**RECORDS FOR THE EXERCISE**.
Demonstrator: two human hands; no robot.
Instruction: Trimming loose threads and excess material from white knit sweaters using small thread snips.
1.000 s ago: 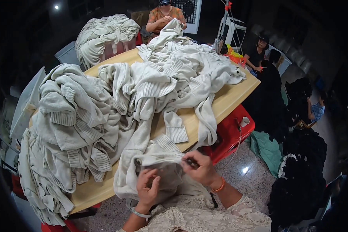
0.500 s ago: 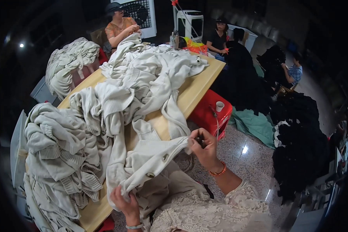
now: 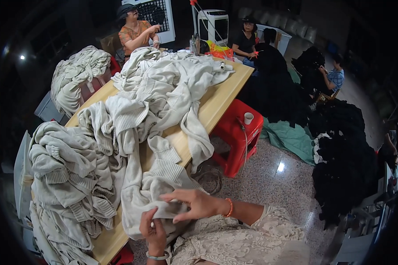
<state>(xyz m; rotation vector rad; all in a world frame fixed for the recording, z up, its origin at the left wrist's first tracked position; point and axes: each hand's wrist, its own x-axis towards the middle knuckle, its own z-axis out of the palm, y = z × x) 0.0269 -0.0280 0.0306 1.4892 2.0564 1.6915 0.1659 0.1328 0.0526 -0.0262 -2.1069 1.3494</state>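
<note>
A pale knitted garment with a ribbed band lies over the near edge of the tabletop, its lower part before my lap. My right hand spreads over it, fingers extended and thumb parted; my left hand, close beside, curls its fingers, and I cannot tell whether they grip cloth. A heap of similar knitwear covers the tabletop's left side. Right of the tabletop stand a red stool bearing a white cup and, farther out, dark garments. Beyond its far end sits a co-worker in orange.
</note>
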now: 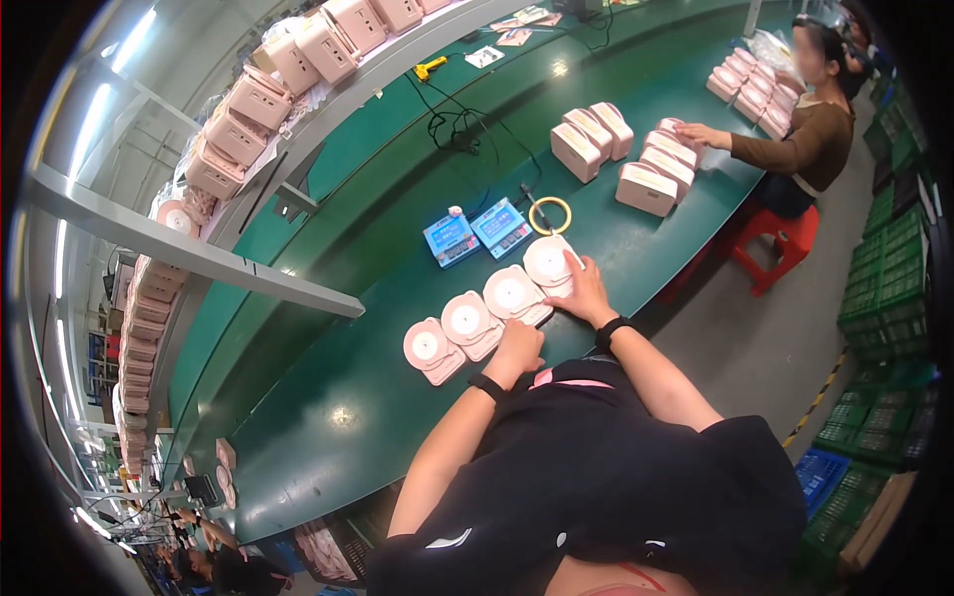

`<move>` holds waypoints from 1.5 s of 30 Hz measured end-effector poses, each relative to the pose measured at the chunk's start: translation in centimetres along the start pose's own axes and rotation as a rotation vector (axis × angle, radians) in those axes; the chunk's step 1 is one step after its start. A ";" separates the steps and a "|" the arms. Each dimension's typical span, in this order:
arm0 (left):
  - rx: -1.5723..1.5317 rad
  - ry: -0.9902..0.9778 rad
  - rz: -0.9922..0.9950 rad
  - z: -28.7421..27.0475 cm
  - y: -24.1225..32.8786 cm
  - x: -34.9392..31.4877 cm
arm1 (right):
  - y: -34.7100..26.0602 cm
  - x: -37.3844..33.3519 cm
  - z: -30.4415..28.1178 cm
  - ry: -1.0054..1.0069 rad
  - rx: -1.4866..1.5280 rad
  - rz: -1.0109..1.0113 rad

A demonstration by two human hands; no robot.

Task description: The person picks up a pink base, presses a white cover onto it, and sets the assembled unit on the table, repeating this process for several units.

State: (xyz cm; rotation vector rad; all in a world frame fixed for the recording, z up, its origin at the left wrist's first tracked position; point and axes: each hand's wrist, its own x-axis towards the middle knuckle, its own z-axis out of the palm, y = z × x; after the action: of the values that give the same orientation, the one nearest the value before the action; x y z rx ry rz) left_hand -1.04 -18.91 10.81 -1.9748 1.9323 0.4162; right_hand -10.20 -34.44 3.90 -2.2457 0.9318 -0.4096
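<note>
Several pale pink devices with round white discs stand in a slanting row on the green table in front of me. My right hand (pixel 584 290) is at the rightmost pink device (pixel 547 260), its thumb and fingers spread around the near edge and gripping it. Close beside it is the neighbouring device (pixel 510 291). My left hand (pixel 519 350) is curled at the near edge of that neighbour; whatever its fingers hold is hidden. Farther left are another disc-topped device (pixel 466 319) and the leftmost one (pixel 425 346), which neither hand touches.
Beyond the row lie two blue meter-like boxes (pixel 477 232), a yellow ring (pixel 550 216) and black cables (pixel 452 129). Pink units (pixel 651 179) stand to the right, where a co-worker's hand (pixel 704 135) reaches. A grey metal beam (pixel 199 243) crosses at left below a loaded shelf.
</note>
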 end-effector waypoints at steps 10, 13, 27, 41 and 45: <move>0.061 -0.029 -0.019 -0.2 0.4 0.4 | 3.1 0.2 -1.3 -0.007 0.022 -0.002; 0.048 -0.013 -0.022 -0.2 0.2 0.3 | 5.1 0.1 -3.2 0.018 0.094 0.010; 0.072 0.035 0.020 0.9 0.0 1.0 | 7.5 -0.2 -4.3 0.287 0.034 0.150; 0.048 0.075 0.028 1.0 -0.1 1.3 | 14.6 7.8 -8.5 0.292 1.313 0.482; 0.018 0.097 0.019 1.3 -0.4 1.1 | 14.9 9.4 -10.1 0.274 1.456 0.616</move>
State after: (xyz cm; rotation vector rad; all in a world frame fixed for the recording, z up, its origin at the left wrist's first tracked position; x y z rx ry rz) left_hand -0.62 -19.34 9.15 -2.0002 2.0076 0.3120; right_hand -16.37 -53.62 1.47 -0.5669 0.9114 -0.7657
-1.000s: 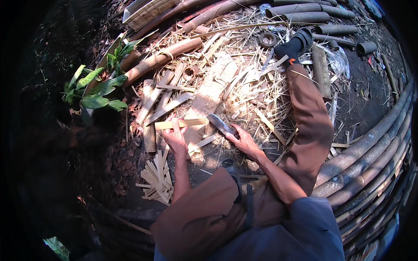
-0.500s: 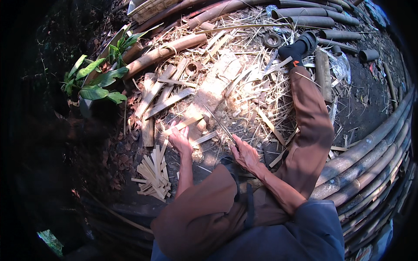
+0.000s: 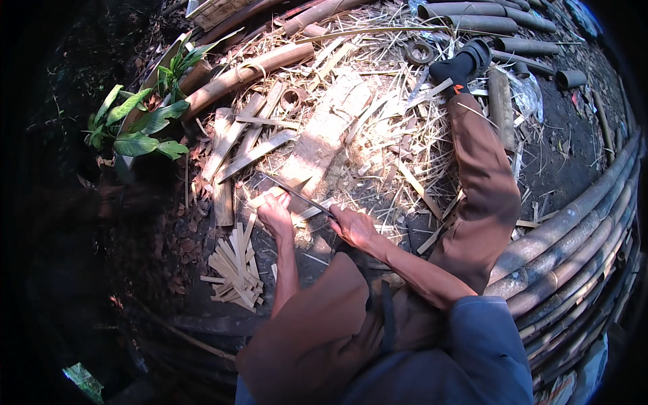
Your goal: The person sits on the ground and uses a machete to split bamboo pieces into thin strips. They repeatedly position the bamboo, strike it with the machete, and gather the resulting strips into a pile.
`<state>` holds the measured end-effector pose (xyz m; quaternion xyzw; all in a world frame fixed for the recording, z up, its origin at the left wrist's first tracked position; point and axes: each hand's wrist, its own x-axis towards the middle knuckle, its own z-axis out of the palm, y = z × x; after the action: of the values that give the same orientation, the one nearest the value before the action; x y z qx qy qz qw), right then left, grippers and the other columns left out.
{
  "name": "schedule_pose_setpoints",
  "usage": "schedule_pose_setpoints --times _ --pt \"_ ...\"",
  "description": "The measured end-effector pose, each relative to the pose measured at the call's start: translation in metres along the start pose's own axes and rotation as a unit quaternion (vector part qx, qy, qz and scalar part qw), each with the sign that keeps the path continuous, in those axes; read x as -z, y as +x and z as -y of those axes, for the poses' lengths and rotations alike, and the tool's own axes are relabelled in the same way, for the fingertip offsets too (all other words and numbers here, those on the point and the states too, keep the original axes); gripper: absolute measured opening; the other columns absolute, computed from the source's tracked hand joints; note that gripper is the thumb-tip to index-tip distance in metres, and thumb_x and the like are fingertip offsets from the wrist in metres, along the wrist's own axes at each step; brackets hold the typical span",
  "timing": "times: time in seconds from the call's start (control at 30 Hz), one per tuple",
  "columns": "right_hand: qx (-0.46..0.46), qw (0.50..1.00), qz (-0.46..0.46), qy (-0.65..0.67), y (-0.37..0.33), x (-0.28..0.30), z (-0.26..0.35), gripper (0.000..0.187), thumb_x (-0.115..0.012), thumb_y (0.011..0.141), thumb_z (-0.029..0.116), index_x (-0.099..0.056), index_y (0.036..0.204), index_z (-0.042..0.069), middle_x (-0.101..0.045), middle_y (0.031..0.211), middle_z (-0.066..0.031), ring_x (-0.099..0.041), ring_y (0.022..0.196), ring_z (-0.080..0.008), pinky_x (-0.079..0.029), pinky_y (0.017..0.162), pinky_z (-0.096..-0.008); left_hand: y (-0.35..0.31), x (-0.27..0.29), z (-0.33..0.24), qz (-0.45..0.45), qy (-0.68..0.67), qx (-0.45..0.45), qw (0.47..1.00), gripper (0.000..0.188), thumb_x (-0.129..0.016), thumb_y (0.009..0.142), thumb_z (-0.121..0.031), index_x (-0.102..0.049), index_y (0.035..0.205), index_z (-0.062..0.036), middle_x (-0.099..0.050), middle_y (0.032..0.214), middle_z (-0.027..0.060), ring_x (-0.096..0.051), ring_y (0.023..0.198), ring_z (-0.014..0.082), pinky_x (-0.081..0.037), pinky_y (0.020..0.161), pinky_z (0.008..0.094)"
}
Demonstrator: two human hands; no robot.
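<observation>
The left hand [image 3: 275,213] has its grip clamped on a pale strip [image 3: 258,200], crossed by the knife [image 3: 305,198] clasped in the right hand [image 3: 354,227], so a skidding blade could cut the nearby left hand.

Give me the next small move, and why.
Probably the right hand should draw the long dark metal blade lightly along the pale flat bamboo strip: the blade crosses it in this view, and the left hand grips the strip. Whether they touch is unclear.

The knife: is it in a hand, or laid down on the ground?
In hand: the right hand grips the knife, its blade crossing the pale strip.
</observation>
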<state>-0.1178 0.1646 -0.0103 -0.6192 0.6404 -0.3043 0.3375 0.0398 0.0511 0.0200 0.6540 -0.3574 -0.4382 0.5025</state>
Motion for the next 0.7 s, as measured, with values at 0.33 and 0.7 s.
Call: schedule_pose_setpoints --times 0.33,0.7 --pt "-0.101 0.994 0.024 -0.027 0.012 0.011 -0.041 0.025 -0.056 0.092 0.028 -0.049 0.104 0.007 -0.062 0.072 -0.0229 -0.060 0.068 -0.0466 -0.048 0.061 -0.0526 0.013 -0.020 0.020 0.047 -0.044 -0.135 0.989 0.037 -0.037 0.105 -0.025 -0.051 0.117 0.0069 -0.064 0.099 0.0208 -0.065 0.090 0.0254 -0.054 0.083 0.0378" --pt "-0.256 0.868 0.004 0.426 0.061 0.059 0.002 0.044 -0.074 0.081 0.042 -0.062 0.097 0.003 -0.057 0.066 -0.0006 -0.053 0.055 -0.0093 -0.044 0.049 -0.0262 -0.023 -0.014 -0.032 0.499 0.179 0.237 0.814 0.030 -0.049 0.100 -0.032 -0.052 0.097 -0.0029 -0.053 0.057 0.0043 -0.052 0.044 0.0132 -0.046 0.044 0.0259"
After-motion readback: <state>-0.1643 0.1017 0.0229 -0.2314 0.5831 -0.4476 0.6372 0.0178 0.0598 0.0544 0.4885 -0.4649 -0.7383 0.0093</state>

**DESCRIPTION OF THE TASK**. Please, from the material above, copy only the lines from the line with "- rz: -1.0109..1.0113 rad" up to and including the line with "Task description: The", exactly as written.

**THE ANSWER**.
  - rz: -1.0109..1.0113 rad

A demonstration by two human hands; no robot.

Task description: The person picks up a pink base, presses a white cover onto it, and sets the assembled unit on the table, repeating this process for several units.

Work on the exercise is complete.